Milan-San Remo 2023: Route and start list

All you need to know about the first Monument of the 2023 season

La Primavera 2022
(Image credit: Marco Bertorello / AFP / Getty)

Milan-San Remo 2023 route

Milan San Remo 2023


(Image credit: RCS Sport)

The longest Monument of the season, this year's Milan-San Remo takes place on Saturday 18 March and will showcase some of the world's best riders over a mammoth 294km. 

The big news for this season a change in start location, to the town of Abbiategrasso, 22km south-west of Milan, where the race usually heads out from the city centre. The riders will rejoin the traditional route 30km into the race, from which point they will follow a well trodden route all the way to the finish on the famous Via Roma in San Remo. It will take them around six-and-a-half hours of riding.

Along the way riders will encounter the climb of the Passo Turchino at around the halfway mark, followed by the three small capi – the Capo Mele, Cervo and Berta – at around the 250km mark as the race approaches its finale. With 22km to go, riders crest the Cipressa (5.6km at 4.1%) and then finally, those who are left tackle the Poggio (3.7km at 3.7%). Often a small gap will go over the top – it then comes down to whether the escapees can cling on to their advantage on the sinuous descent and the flat 2km to the finish, or whether the chasing bunch can bring them back and unleash the sprinters within.

La Primavera

Image by RCS
(Image credit: RCS Sport)

Milan-San Remo route history

Despite being known as the ‘Sprinters' Classic’, the Italian race would not be as prestigious as it is were it a straightforward procession to a bunch sprint, and instead the race is characterised by its tortuous length, thrilling conclusion and delicate balancing act between sprinters and attackers.

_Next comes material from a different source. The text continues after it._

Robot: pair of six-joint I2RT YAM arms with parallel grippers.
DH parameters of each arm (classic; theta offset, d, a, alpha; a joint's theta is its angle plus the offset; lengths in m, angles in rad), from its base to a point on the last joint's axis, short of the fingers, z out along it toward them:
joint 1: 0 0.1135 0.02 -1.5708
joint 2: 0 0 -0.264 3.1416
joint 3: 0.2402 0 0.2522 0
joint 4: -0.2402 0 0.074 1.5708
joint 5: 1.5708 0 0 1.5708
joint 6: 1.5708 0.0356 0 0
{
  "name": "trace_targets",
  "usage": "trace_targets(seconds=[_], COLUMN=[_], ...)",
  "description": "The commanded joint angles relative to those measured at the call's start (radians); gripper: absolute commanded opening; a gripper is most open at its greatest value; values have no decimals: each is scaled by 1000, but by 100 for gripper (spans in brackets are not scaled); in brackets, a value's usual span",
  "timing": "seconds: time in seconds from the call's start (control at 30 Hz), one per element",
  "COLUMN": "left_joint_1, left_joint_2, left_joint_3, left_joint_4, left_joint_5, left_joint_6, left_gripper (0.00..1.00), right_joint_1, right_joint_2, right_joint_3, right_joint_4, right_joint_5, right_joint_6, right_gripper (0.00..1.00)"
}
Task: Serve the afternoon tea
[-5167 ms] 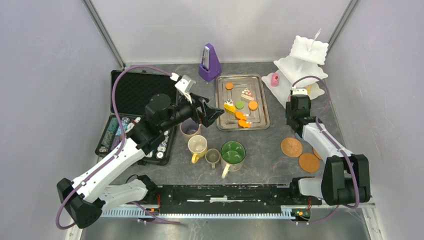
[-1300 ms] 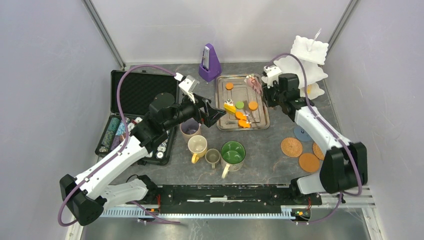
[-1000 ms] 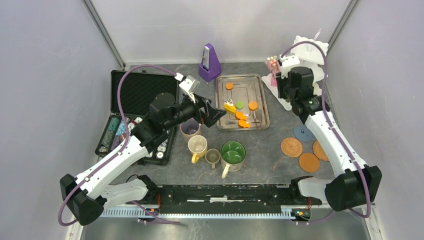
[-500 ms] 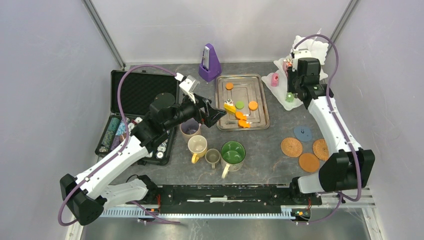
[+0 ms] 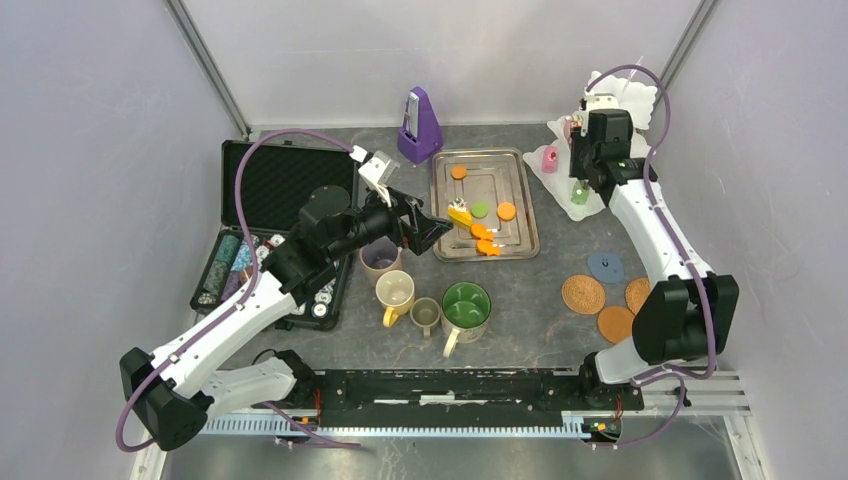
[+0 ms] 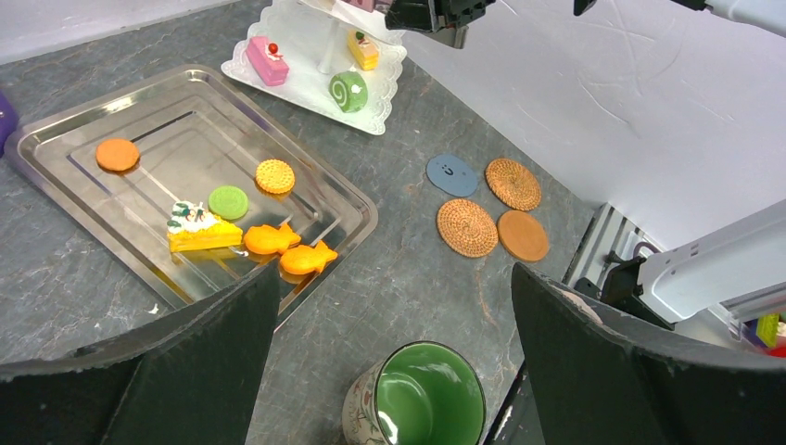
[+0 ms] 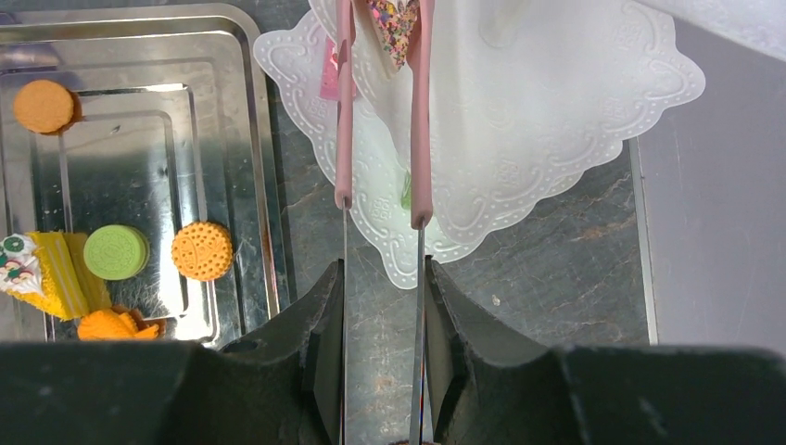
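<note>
My right gripper (image 7: 380,278) is shut on pink-tipped metal tongs (image 7: 422,139). The tongs pinch a sprinkled pastry (image 7: 394,23) over the white stand (image 5: 620,100). On the stand's bottom tier lie a pink pastry (image 5: 549,158), a green roll (image 5: 579,193) and a yellow slice (image 6: 363,51). Orange, green and yellow pastries (image 5: 478,225) remain on the steel tray (image 5: 440,190). My left gripper (image 5: 432,228) hangs open above the mauve mug (image 5: 380,258), holding nothing. The yellow (image 5: 394,292), olive (image 5: 426,315) and big green (image 5: 465,305) mugs stand in a row. Cork coasters (image 5: 582,293) lie at the right.
A purple metronome (image 5: 420,125) stands behind the tray. An open black case (image 5: 270,190) with poker chips (image 5: 230,262) fills the left side. A small blue-grey disc (image 5: 605,265) lies by the coasters. Grey walls close in on both sides.
My right arm has swung the tongs and pastry from the tray's far corner rightwards to above the stand. The left arm has not moved.
</note>
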State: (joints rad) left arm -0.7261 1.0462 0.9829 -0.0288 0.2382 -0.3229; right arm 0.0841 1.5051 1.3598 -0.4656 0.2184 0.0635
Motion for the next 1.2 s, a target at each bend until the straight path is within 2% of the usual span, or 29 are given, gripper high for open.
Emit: trace_targets(seconds=[0.0, 0.17, 0.27, 0.47, 0.83, 1.07, 1.17], left_joint_1=[-4, -4, -4, -4, -4, -4, -4], left_joint_2=[-22, -26, -25, -17, -7, -12, -12], left_joint_3=[33, 34, 34, 35, 36, 36, 36], left_joint_4=[33, 34, 34, 34, 33, 34, 34], left_joint_5=[6, 5, 3, 5, 9, 16, 20], left_joint_6=[17, 19, 21, 21, 18, 10, 7], left_gripper=[100, 100, 100, 100, 100, 100, 100], right_joint_1=[-4, -2, -3, -3, -2, -2, -1], right_joint_2=[25, 59, 61, 48, -30, -136, -207], right_joint_3=[58, 79, 77, 66, 21, -49, -98], right_joint_4=[70, 68, 67, 61, 31, -10, -15], right_joint_5=[45, 51, 50, 48, 14, -27, -95], right_joint_6=[24, 13, 4, -19, -41, -55, -82], right_gripper=[30, 33, 43, 51, 52, 53, 53])
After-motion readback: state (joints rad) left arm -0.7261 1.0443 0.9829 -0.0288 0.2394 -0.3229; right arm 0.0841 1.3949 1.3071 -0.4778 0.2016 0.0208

The introduction of La Manie in 2008 gave the advantage to attacking puncheurs, as a difficult, significantly-positioned climb to gain an advantage over those hoping for a bunch sprint. It contributed to a handful of more selective editions - Fabian Cancellara won from a solo break in 2008 and Simon Gerrans from a group of three in 2010, and in both 2011 and 2013 a group of seven contested the finish, won by Matt Goss and Gerald Ciolek respectively.

When La Manie was dropped in 2014, the organiser's initial intention had been to make the route even harder by replacing it with the Pompeiana in a slot far closer to the finish. But that climb was deemed unsafe due to the possibility of landslides, so since 2014, the race has featured neither climb.

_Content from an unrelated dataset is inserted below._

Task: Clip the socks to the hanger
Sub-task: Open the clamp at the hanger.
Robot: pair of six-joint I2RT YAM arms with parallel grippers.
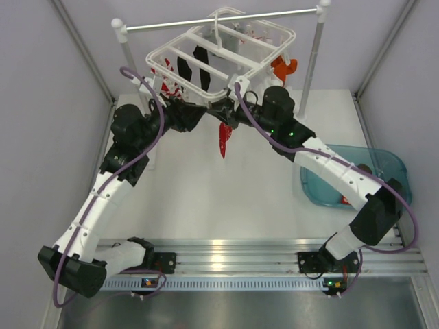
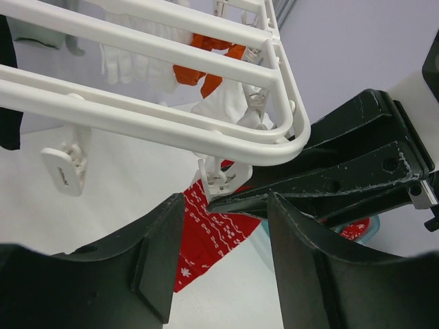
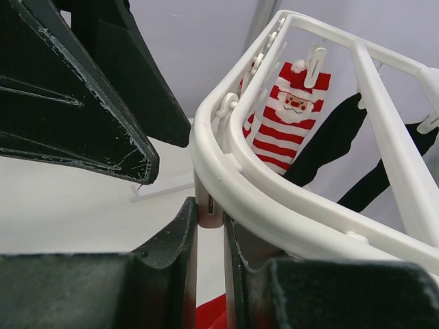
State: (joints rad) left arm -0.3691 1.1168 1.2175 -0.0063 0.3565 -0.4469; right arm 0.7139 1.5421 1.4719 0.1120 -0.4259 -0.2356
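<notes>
The white hanger (image 1: 206,60) hangs from the grey rail. A red snowflake sock (image 1: 224,140) hangs below its near corner, its top edge at a white clip (image 2: 218,179). My right gripper (image 1: 225,111) is shut on that clip (image 3: 210,202), pinching it just under the frame (image 3: 288,205). My left gripper (image 1: 203,112) is open, its fingers (image 2: 161,253) wide apart either side of the red sock (image 2: 206,236) without touching it. Two dark socks (image 1: 194,68) hang clipped inside the frame.
A grey rail (image 1: 219,20) on white posts carries the hanger. Red-and-white striped socks (image 3: 288,123) and an orange sock (image 1: 283,68) hang on it too. A teal bin (image 1: 387,164) with more red cloth stands at the right, under the right arm.
</notes>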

Jasper Stuyven Milan-San Remo 2021


(Image credit: Getty Images)

Now, the dynamic of the route has shifted comprehensively back to the sprinters.

After Alexander Kristoff (then Katusha) won the sprint from a sizeable peloton in 2014, the finish was moved back to its traditional finishing straight of Via Roma, and another sprinter was triumphant in the form of John Degenkolb (then Giant-Alpecin) in 2015 and Arnaud Démare (Groupama-FDJ) in 2016.

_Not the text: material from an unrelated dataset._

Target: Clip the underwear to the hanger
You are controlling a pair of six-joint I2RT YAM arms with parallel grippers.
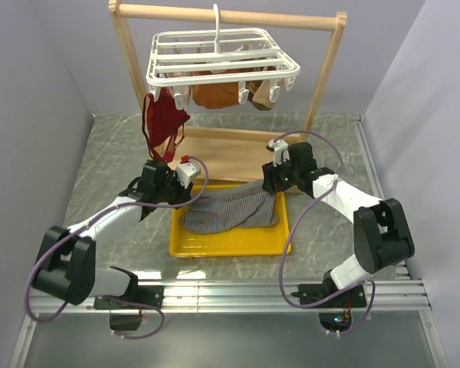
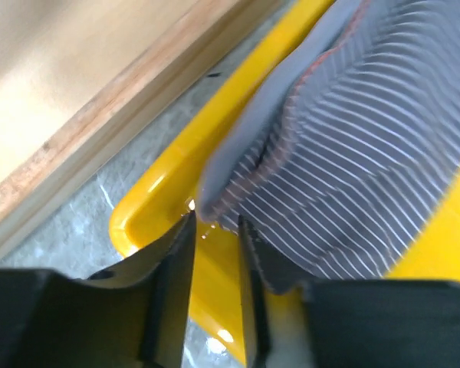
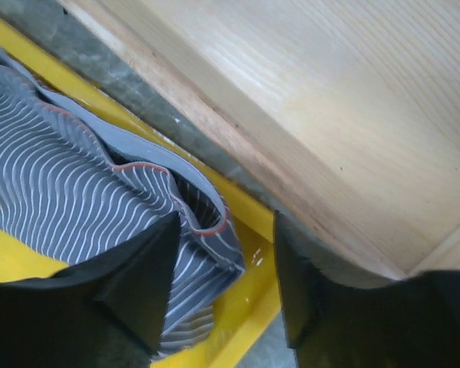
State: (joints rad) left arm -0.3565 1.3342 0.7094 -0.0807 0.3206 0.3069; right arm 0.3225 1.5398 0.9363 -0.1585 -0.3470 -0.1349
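Underwear (image 1: 234,207) lying in the yellow tray (image 1: 230,244).
We see the left gripper (image 2: 215,226) barely parted at its waistband and the right gripper (image 3: 226,230) wide open astride a corner, both reaching forward, low.

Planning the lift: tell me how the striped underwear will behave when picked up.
Probably floppy: the underwear lies rumpled and folded in the tray, so it should droop from a grip. Likely light, being thin cloth. Pushed, it would probably bunch, not slide.

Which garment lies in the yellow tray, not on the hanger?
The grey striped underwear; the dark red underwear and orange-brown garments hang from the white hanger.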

For the bold and the brave, the Cipressa provides a potential launchpad for an attack at just over 20km from the finish, but for the more realistic, it’s the Poggio.

On the back of around 280km of racing the riders are exhausted upon reaching it, and, peaking at 5.5km from the finish, any rider who goes over the top first with a gap has a chance of zooming down the descent and holding off the sprinters for victory on the Via Roma.

Only two British riders have emerged victorious at the race, with Tom Simpson being the first back in 1964 for Peugeot-BP-Engelbert team. The next came several years later in 2009, when Mark Cavendish (then Team Columbia-High Road) took victory in a bunch sprint. British champion Ben Swift (Ineos Grenadiers) has come close on various occasions.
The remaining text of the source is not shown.